Task directions: In the material below, find the line that contains "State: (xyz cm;" and the line that contains "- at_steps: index", then write out exactly those two lines and everything between them.

====

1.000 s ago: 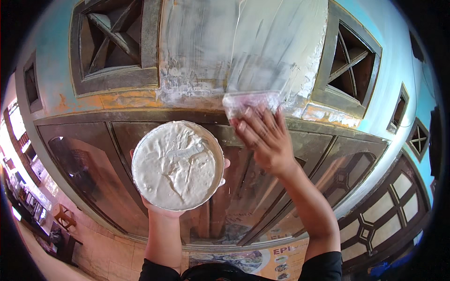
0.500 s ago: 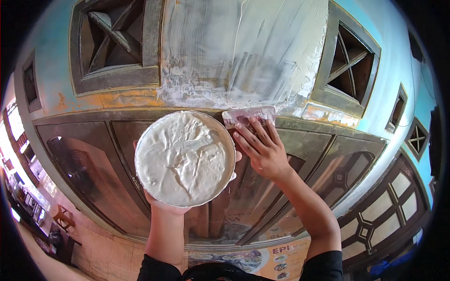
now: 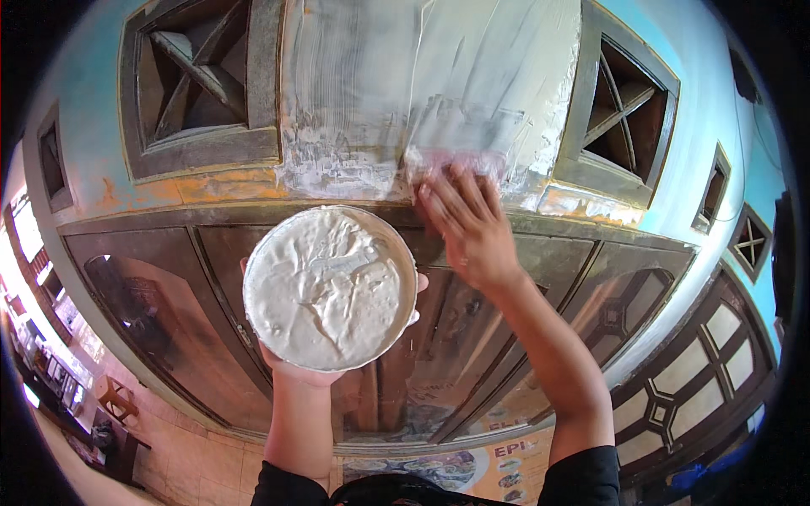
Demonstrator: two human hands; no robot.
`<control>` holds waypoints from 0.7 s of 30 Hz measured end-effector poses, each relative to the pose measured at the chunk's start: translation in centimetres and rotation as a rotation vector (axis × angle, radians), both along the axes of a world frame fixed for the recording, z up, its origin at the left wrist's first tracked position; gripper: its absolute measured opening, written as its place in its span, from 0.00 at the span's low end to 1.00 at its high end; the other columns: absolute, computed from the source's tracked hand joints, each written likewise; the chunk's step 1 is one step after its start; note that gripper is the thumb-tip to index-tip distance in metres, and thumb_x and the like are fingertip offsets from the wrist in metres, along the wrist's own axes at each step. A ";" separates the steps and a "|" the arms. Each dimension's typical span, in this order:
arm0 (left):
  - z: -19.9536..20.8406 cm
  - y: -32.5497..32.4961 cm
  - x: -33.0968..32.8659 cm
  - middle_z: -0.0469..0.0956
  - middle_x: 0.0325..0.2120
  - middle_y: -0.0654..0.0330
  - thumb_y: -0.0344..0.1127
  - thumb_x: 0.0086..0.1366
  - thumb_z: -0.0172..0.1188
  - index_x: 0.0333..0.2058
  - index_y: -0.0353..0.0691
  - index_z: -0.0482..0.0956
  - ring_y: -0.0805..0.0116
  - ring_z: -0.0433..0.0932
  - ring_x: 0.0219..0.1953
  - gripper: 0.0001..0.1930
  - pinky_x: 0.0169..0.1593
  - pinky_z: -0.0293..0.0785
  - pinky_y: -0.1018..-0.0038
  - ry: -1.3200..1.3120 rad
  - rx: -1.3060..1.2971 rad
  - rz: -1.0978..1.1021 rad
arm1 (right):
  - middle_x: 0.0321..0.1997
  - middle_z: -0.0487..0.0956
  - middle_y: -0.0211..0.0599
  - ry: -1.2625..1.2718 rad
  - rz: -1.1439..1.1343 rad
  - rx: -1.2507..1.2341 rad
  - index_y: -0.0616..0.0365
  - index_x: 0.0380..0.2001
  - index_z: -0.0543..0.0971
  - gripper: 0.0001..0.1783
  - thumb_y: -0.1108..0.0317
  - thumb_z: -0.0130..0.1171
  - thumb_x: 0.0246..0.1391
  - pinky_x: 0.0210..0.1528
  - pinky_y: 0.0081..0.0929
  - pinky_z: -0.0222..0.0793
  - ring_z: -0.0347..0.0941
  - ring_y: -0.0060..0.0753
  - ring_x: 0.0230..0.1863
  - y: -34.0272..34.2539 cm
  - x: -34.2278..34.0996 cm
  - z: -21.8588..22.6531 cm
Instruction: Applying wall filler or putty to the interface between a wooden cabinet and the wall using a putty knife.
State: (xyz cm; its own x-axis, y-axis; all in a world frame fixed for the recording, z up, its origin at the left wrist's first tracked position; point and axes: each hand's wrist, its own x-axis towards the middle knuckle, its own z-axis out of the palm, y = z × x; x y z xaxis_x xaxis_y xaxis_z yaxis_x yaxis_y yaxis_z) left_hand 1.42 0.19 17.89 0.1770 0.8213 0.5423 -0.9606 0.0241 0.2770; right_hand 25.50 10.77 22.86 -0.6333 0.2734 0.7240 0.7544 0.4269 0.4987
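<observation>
My left hand [image 3: 297, 369] supports a round tub from beneath, its fingertips curling around the right side. Smooth off-white putty [image 3: 329, 291] fills the tub almost to its rim. To the right of it, my right hand [image 3: 475, 232] grips a flat reddish scraper [image 3: 460, 160], blurred by motion. The scraper lies against the lower part of the wall panel [image 3: 363, 76], which is streaked with white and grey filler. Whitish patches and ridges run along the panel's bottom edge.
Wooden vents with crossed bars flank the panel, one at left [image 3: 198, 76] and another at right [image 3: 623, 110]. Dark wooden doors with glass [image 3: 160, 312] stand below. A small stool [image 3: 116, 396] is on the tiled floor at far left. A printed banner [image 3: 506, 460] shows near my body.
My right hand has moved up with the scraper, from the wooden ledge onto the lower wall panel. The tub in my left hand stays nearly in place.
</observation>
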 end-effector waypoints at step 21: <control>-0.3 0.6 -0.8 0.51 0.73 0.40 0.72 0.67 0.49 0.74 0.43 0.52 0.18 0.53 0.69 0.48 0.61 0.60 0.21 0.003 0.063 -0.099 | 0.73 0.68 0.30 0.149 0.042 0.143 0.44 0.67 0.72 0.40 0.74 0.61 0.46 0.76 0.58 0.51 0.59 0.45 0.76 0.6 -1.0 3.4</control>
State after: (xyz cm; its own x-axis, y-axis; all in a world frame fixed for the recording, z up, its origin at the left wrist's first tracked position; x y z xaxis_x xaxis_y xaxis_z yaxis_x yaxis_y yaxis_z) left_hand 0.58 0.83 17.61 0.2573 0.7637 0.5921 -0.9536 0.1014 0.2836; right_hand 24.54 11.41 26.29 -0.5249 0.1368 0.8401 0.8073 0.3927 0.4404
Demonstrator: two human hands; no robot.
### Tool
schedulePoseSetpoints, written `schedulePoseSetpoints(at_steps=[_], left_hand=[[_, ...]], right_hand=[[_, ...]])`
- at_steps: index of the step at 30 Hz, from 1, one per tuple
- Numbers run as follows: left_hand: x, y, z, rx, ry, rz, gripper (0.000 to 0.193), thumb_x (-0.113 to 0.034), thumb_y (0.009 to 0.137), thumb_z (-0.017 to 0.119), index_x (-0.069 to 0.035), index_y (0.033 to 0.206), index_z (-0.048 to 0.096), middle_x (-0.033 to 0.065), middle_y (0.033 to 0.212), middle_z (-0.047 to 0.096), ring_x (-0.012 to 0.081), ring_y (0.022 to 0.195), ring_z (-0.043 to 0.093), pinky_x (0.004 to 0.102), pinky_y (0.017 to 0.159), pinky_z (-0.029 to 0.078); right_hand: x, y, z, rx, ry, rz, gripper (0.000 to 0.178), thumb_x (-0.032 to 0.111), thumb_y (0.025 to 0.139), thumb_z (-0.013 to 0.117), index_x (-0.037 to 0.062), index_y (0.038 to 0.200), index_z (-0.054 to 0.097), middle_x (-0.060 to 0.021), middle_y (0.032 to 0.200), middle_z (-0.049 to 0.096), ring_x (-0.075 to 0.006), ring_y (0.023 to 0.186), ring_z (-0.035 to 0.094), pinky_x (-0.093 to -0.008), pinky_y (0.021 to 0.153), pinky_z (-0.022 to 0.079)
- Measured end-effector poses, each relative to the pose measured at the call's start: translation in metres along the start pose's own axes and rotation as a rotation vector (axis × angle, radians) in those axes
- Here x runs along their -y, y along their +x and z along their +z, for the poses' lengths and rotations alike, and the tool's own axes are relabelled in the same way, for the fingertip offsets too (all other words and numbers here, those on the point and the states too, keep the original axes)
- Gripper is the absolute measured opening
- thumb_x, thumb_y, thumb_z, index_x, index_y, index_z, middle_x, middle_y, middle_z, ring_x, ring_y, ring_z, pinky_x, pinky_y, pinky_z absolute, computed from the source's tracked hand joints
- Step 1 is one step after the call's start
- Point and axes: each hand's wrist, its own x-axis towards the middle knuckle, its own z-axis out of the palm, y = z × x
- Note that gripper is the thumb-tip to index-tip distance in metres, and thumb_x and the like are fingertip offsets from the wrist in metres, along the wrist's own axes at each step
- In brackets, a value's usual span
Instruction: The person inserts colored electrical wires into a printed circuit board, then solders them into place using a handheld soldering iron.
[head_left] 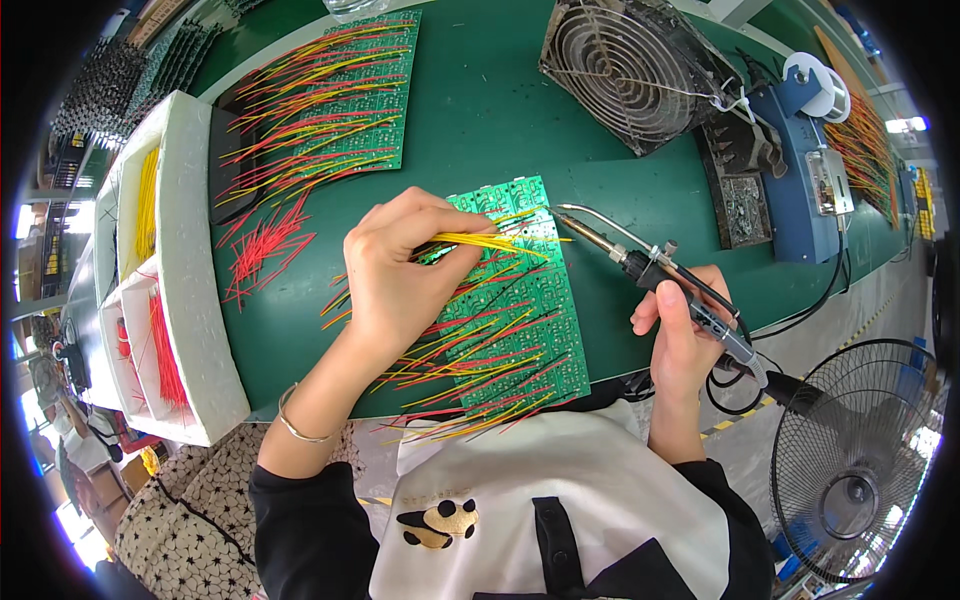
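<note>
My left hand (405, 265) is closed, pinching a small bundle of yellow wires (478, 240) over the upper part of a green circuit board (565, 335). Red and yellow wires stick out from the board's left side in rows. In my right hand (685, 330) is a soldering iron (640, 268) with a curved metal tube fixed alongside it. Its tip reaches the board's upper right corner, close to the end of a yellow wire; whether they touch I cannot tell.
A second wired circuit board (385, 90) lies at the far left. Loose red wires (265, 245) sit beside a white foam box (205, 330) holding more wires. A dusty fan (625, 70), a metal tray (742, 210) and a blue solder feeder (800, 180) stand right. A floor fan (850, 490) is near right.
</note>
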Motion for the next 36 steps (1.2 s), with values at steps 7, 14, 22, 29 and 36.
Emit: schedulePoseSetpoints(at_steps=[7,14,22,29,36], left_hand=[[0.001,0.0,0.001,0.0,-0.01,-0.007,0.024,0.009,0.06,0.062,-0.004,0.079,0.068,0.0018,0.071,0.058,0.0028,0.056,0.044,0.0163,0.044,0.027],[-0.001,-0.001,0.0,0.008,-0.001,-0.008,0.024,0.01,0.06,0.062,-0.004,0.079,0.068,0.0024,0.072,0.058,0.0037,0.058,0.046,0.0161,0.046,0.029],[0.002,-0.001,0.001,-0.002,-0.019,0.0,0.023,0.01,0.061,0.063,-0.004,0.078,0.068,0.0021,0.072,0.058,0.0037,0.058,0.047,0.0157,0.046,0.03],[-0.005,0.002,0.0,-0.021,0.01,-0.014,0.018,0.004,0.064,0.064,-0.006,0.079,0.067,-0.0004,0.07,0.056,0.0026,0.05,0.033,0.0184,0.043,0.022],[-0.013,0.005,-0.01,0.035,0.065,-0.104,0.01,-0.002,0.069,0.066,-0.004,0.078,0.066,0.0028,0.068,0.058,0.0068,0.051,0.042,0.0206,0.044,0.033]], right_hand=[[0.0,0.001,-0.001,0.002,0.055,-0.003,0.015,0.004,0.078,0.06,-0.0028,0.082,0.047,-0.0122,0.06,0.057,-0.0126,0.046,0.053,-0.0228,0.044,0.044],[0.0,0.001,0.0,0.0,0.037,-0.001,0.016,0.005,0.078,0.061,-0.0027,0.082,0.047,-0.012,0.059,0.057,-0.0125,0.046,0.053,-0.0227,0.043,0.044],[0.0,0.001,0.0,-0.008,0.043,-0.016,0.016,0.005,0.078,0.061,-0.0024,0.082,0.047,-0.0121,0.059,0.056,-0.0125,0.045,0.053,-0.0228,0.043,0.044],[0.0,0.003,0.0,-0.033,0.094,-0.049,0.015,0.008,0.08,0.059,-0.0015,0.08,0.048,-0.0112,0.058,0.055,-0.0124,0.043,0.05,-0.023,0.042,0.043],[0.0,0.004,-0.004,-0.063,0.147,-0.07,0.014,0.01,0.081,0.059,-0.0016,0.083,0.05,-0.0103,0.058,0.055,-0.0119,0.042,0.048,-0.0237,0.044,0.043]])
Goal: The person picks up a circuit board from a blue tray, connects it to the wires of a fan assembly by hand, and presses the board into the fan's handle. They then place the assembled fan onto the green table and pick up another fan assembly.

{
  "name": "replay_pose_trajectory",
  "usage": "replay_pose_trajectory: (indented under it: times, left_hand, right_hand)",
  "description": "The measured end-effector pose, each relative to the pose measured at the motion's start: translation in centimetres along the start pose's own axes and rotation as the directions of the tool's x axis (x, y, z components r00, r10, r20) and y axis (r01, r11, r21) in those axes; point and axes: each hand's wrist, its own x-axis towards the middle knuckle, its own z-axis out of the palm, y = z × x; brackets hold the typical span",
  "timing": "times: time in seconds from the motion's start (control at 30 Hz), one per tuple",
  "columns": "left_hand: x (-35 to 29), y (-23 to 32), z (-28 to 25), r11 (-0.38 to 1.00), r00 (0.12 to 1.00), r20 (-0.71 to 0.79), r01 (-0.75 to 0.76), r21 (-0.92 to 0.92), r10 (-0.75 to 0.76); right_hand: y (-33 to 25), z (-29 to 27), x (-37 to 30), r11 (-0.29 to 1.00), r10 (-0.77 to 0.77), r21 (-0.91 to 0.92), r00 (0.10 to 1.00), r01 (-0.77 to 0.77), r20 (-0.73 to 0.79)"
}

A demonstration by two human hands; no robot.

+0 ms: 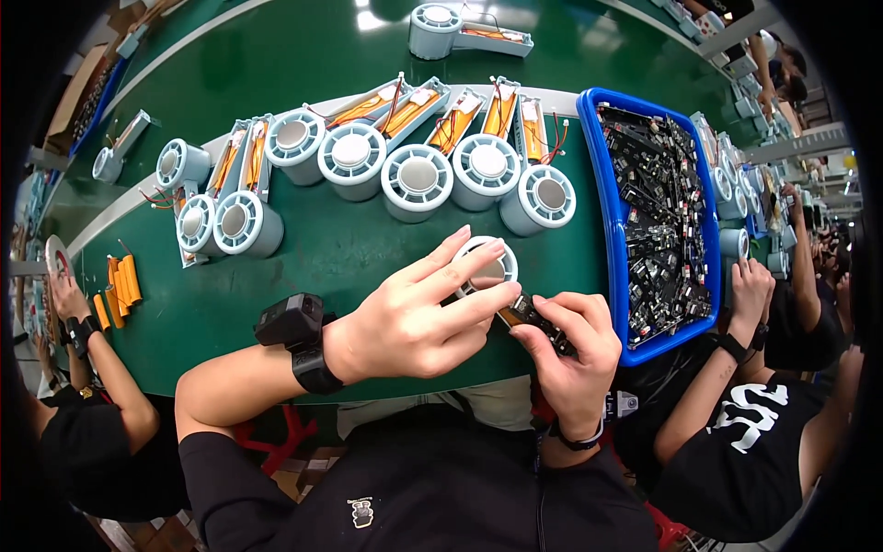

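My left hand (428, 313) is wrapped over the round head of a handheld fan housing (489, 270) at the front of the table, its fingers spread across the rim. A silver disc shows in the middle of that head. My right hand (578, 350) pinches a black circuit board (544, 326) between thumb and forefinger, at the housing's handle. A bit of orange battery (511, 316) peeks out between the board and my left fingers. Most of the handle is covered by my hands, so I cannot tell whether the board sits inside it.
Several light blue fan housings (417, 180) with orange batteries and wires stand in an arc beyond my hands. To the right lies a blue bin (602, 216) heaped with black circuit boards (658, 230). Loose orange batteries (118, 293) lie at left. Co-workers sit on both sides.
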Motion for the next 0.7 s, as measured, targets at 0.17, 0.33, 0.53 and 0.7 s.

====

Written answer:
State: (xyz cm; its own x-axis, y-axis; all in a world frame fixed for the recording, z up, its origin at the left wrist's first tracked position; point and axes: each hand's wrist, its own x-axis towards the middle knuckle, its own z-axis out of the palm, y = z × x; x y z xaxis_x xaxis_y xaxis_z yaxis_x yaxis_y yaxis_z) left_hand 1.42 0.19 17.89 0.1770 0.8213 0.5423 -0.9606 0.0241 0.2770; right_hand 25.50 10.77 22.86 -0.6333 0.2734 0.7240 0.7544 0.4269 0.4987
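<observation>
My left hand [image 3: 297, 369] supports a round tub from beneath, its fingertips curling around the right side. Smooth off-white putty [image 3: 329, 291] fills the tub almost to its rim. To the right of it, my right hand [image 3: 475, 232] grips a flat reddish scraper [image 3: 460, 160], blurred by motion. The scraper lies against the lower part of the wall panel [image 3: 363, 76], which is streaked with white and grey filler. Whitish patches and ridges run along the panel's bottom edge.
Wooden vents with crossed bars flank the panel, one at left [image 3: 198, 76] and another at right [image 3: 623, 110]. Dark wooden doors with glass [image 3: 160, 312] stand below. A small stool [image 3: 116, 396] is on the tiled floor at far left. A printed banner [image 3: 506, 460] shows near my body.
My right hand has moved up with the scraper, from the wooden ledge onto the lower wall panel. The tub in my left hand stays nearly in place.
</observation>
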 end-effector waypoints at step 21: <control>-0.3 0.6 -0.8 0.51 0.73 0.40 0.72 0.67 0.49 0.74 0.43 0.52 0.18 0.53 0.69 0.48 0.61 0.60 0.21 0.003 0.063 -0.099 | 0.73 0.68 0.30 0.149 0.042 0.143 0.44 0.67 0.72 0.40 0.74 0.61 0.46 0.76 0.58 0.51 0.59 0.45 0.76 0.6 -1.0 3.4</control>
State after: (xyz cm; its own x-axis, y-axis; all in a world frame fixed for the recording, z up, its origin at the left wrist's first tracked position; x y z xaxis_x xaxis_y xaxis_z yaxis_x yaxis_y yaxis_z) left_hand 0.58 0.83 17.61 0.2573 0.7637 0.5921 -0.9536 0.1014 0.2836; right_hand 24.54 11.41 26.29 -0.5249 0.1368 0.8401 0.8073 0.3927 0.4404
Demonstrator: two human hands; no robot.
### Tool
schedulePoseSetpoints, written `schedulePoseSetpoints(at_steps=[_], left_hand=[[_, ...]], right_hand=[[_, ...]])`
- at_steps: index of the step at 30 Hz, from 1, one per tuple

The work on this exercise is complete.